## TASK STATEMENT
Look through the data below and extract, unchanged, the lines from the one that contains "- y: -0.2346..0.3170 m" to the one that contains "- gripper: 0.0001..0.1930", both included.

Stored records:
● ● ● ●

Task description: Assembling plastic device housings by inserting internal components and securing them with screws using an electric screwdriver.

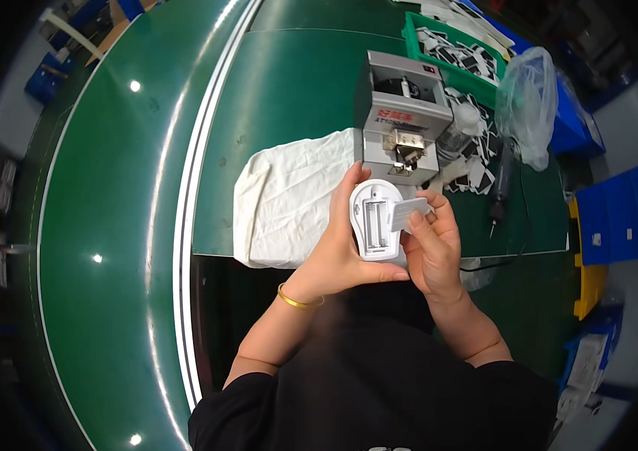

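Note:
My left hand point(340, 244) is closed round a white bulb-shaped plastic housing point(364, 248), thumb along its lower end and fingers up its left side. The back of the housing faces up and shows an open battery compartment point(376, 224) with no batteries in it. Between the thumb and fingers of my right hand point(436, 252) is a small white battery cover point(407, 215), tilted at the right edge of the compartment. Whether the cover touches the housing I cannot tell. Beneath and left of the hands a white cloth point(289, 195) lies on the green table.
Just beyond my hands stands a grey machine point(401, 113). Right of it are a pile of small black-and-white parts point(478, 177), a power screwdriver point(501, 192) and a clear plastic bag point(527, 105). A green bin point(450, 34) of similar parts sits farther back. A white-edged green conveyor belt point(108, 210) runs at left.

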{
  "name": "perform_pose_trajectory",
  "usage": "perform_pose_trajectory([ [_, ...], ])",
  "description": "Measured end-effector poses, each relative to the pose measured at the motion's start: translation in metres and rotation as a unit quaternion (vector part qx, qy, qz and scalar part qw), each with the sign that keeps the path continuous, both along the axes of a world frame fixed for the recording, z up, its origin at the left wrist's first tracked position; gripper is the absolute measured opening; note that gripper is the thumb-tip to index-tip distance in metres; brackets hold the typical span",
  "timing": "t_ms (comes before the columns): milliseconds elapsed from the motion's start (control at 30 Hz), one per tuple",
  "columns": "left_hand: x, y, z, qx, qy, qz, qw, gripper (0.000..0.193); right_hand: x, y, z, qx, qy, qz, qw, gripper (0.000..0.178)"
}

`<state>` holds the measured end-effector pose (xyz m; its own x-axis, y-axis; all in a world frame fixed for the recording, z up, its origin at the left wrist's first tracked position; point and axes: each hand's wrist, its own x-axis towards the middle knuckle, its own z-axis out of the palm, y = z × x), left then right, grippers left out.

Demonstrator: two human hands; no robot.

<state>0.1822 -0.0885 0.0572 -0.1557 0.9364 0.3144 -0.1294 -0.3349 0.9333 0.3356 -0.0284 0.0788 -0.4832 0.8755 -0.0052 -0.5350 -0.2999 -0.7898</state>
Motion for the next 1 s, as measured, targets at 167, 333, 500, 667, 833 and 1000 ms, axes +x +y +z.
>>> perform_pose_trajectory([
  [167, 0.005, -0.003, -0.006, -0.014, 0.082, 0.011, 0.996, 0.128, 0.023, 0.018, -0.004, 0.085, -0.073, 0.005, 0.994, 0.026],
  [333, 0.013, -0.008, -0.01, -0.048, 0.064, -0.028, 0.996, 0.116, 0.029, 0.021, 0.012, 0.227, -0.199, 0.02, 0.953, 0.025],
  [500, 0.02, -0.006, -0.007, -0.067, 0.05, -0.051, 0.995, 0.107, 0.03, 0.016, 0.017, 0.305, -0.275, 0.014, 0.911, 0.025],
  [667, 0.021, 0.0, -0.009, -0.065, 0.099, -0.075, 0.99, 0.113, 0.036, 0.013, 0.022, 0.321, -0.339, 0.009, 0.884, 0.016],
  [833, 0.026, 0.004, -0.007, -0.026, 0.136, -0.052, 0.989, 0.113, 0.037, 0.025, 0.016, 0.569, -0.391, -0.085, 0.719, 0.023],
  [1000, 0.036, 0.005, -0.009, -0.024, 0.105, -0.027, 0.994, 0.107, 0.044, 0.02, -0.004, 0.455, -0.387, -0.041, 0.801, 0.044],
])
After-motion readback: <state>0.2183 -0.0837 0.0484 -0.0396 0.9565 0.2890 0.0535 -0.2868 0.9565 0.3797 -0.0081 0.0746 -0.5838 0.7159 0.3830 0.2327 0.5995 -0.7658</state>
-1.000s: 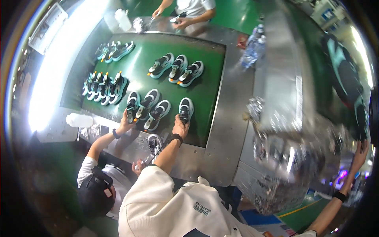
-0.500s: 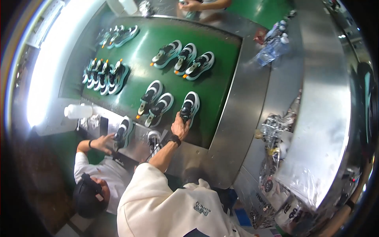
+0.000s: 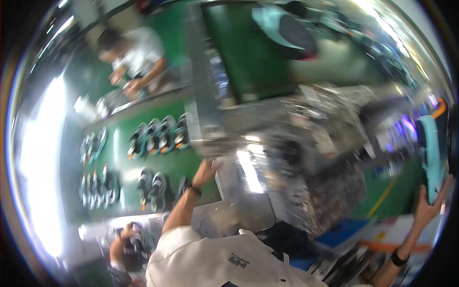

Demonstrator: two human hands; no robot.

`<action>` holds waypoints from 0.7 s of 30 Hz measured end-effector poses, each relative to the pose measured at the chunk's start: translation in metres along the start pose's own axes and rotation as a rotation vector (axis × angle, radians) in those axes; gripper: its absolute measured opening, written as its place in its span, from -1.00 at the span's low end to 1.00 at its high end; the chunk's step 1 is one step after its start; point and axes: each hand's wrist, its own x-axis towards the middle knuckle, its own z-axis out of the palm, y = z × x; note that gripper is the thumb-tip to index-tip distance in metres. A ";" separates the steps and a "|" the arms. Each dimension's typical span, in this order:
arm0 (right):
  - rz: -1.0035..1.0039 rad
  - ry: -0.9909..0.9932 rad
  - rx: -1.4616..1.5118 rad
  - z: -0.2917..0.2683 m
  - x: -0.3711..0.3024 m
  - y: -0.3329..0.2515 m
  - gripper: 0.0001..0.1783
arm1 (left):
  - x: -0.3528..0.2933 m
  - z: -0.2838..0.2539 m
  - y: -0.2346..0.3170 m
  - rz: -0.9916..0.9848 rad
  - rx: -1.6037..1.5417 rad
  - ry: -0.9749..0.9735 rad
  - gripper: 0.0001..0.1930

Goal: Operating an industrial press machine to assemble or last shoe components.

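My right hand (image 3: 427, 206) grips a sneaker (image 3: 431, 158) at the far right rim. The sneaker stands on end, its turquoise sole facing inward and an orange loop at the top. My left hand (image 3: 205, 173), smeared by motion, hovers by the right edge of the green work surface (image 3: 124, 165), fingers stretched out and nothing visible in them. Just left of its wrist is a dark sneaker (image 3: 182, 185), partly hidden by my arm. Two more sneakers (image 3: 157, 191) sit further left, and a row of several sneakers (image 3: 165, 134) stands beyond.
A co-worker (image 3: 138, 52) at the far side handles something small. Another co-worker's hand (image 3: 128, 232) holds a sneaker at lower left. A metal ledge (image 3: 198, 81) borders the green surface. Crumpled clear plastic (image 3: 330, 196) is piled to the right, blurred.
The view has swung to the right. My left hand has come off the sneaker it was touching. My right hand, barely visible before, now shows with the sneaker at the right rim.
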 end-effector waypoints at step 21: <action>1.273 0.178 0.703 -0.354 -0.441 -0.027 -0.03 | -0.348 0.486 0.344 -0.007 -0.533 -1.735 -0.32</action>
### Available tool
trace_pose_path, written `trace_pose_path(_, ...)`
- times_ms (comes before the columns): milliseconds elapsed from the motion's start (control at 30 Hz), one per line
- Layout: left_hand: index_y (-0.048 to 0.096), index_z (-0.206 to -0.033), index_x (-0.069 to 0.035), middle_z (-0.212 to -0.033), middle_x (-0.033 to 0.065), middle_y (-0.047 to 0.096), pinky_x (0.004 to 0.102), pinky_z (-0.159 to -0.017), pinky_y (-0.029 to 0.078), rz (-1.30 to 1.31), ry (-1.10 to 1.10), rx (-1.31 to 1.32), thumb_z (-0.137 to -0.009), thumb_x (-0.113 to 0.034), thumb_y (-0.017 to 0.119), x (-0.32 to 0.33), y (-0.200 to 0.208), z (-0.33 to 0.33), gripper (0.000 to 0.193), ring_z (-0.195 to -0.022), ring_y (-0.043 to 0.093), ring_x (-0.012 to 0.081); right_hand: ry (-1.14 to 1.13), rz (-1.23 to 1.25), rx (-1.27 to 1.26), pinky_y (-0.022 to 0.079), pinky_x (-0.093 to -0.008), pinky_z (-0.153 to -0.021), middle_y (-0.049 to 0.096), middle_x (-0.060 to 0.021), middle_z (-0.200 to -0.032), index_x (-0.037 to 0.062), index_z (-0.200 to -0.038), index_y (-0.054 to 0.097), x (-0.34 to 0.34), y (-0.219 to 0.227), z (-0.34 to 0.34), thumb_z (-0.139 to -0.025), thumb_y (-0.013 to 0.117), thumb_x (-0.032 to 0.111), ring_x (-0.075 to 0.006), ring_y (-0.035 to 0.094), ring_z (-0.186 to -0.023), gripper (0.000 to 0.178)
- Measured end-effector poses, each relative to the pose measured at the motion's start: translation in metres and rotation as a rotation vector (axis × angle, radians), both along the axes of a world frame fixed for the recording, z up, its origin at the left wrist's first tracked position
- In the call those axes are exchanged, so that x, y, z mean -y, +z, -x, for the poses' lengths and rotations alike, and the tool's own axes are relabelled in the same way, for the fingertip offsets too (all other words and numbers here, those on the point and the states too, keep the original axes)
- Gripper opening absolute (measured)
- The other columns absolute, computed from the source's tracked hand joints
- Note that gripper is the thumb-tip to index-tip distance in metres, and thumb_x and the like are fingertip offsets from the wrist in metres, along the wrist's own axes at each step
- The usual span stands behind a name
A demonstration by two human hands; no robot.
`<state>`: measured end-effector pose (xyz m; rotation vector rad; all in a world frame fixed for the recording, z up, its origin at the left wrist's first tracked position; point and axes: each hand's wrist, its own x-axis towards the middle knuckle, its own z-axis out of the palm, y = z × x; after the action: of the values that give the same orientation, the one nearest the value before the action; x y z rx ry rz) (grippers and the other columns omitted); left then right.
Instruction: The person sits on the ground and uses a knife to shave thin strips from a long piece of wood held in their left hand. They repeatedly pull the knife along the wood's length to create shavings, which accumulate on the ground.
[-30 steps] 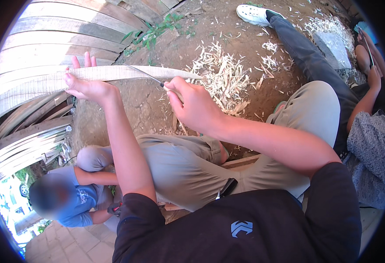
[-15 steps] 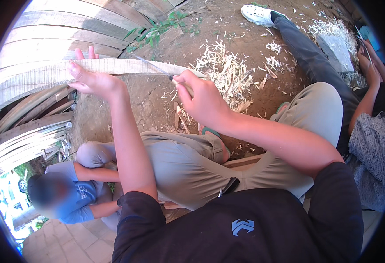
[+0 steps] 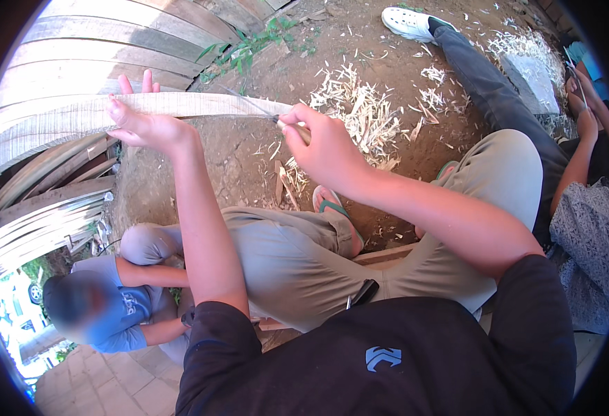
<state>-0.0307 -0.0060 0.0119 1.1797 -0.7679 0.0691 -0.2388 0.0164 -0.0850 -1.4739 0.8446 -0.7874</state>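
Wooden strip [image 3: 200, 105], long, pale and slightly bowed, lying crosswise in front of me from the far left toward the middle. My left hand [image 3: 150, 128] holds it, thumb on the near side and fingers stretched loosely past the far edge. My right hand [image 3: 326, 144] is closed around the handle of a knife [image 3: 276, 120]; the thin blade slants up and left across the strip near its right end, and I cannot tell whether its edge bites into the wood. Just beyond my right hand, a heap of shavings [image 3: 356, 114] covers the bare soil [image 3: 224, 156]. Farther out: planks [image 3: 114, 45] and a leafy plant [image 3: 249, 54] at upper left, a person in a blue shirt [image 3: 120, 326] at lower left, and a white shoe [image 3: 405, 26] at upper right.
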Motion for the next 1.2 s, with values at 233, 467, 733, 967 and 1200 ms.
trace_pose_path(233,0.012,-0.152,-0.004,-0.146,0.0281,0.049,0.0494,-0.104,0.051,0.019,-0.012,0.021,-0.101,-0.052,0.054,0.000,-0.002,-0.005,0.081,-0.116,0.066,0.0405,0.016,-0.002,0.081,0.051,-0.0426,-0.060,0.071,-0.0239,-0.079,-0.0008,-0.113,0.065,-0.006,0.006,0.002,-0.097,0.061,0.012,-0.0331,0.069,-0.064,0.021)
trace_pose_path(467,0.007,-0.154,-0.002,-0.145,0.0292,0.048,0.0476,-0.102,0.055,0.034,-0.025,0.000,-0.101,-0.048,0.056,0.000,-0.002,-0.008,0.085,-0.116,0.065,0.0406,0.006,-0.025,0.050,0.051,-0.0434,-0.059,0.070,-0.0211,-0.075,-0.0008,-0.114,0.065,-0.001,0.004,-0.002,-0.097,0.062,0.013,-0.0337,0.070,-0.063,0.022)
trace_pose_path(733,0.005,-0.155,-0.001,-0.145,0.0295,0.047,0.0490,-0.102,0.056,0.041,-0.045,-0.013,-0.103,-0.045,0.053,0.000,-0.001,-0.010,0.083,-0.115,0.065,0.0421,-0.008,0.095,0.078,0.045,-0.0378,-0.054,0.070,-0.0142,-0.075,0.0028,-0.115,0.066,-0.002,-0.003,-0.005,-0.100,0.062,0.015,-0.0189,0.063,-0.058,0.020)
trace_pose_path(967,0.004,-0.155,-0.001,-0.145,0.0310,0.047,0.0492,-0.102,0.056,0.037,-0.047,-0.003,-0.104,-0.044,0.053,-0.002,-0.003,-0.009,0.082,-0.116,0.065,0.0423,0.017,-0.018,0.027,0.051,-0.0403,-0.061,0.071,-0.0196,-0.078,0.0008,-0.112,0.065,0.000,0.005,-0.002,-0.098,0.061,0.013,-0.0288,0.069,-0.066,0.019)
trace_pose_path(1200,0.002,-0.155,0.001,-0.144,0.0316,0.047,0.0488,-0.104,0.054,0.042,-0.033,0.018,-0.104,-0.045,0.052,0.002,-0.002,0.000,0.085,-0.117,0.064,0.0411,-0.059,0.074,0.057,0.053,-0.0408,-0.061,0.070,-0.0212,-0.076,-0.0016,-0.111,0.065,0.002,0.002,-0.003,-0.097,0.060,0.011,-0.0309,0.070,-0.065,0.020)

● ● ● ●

## YOUR RESPONSE
  - y: -0.2346..0.3170 m
  - rz: -0.9916..0.9848 rad
  - rx: -1.6037..1.5417 rad
  - ry: -0.9749..0.9735 rad
  - gripper: 0.0001..0.1930

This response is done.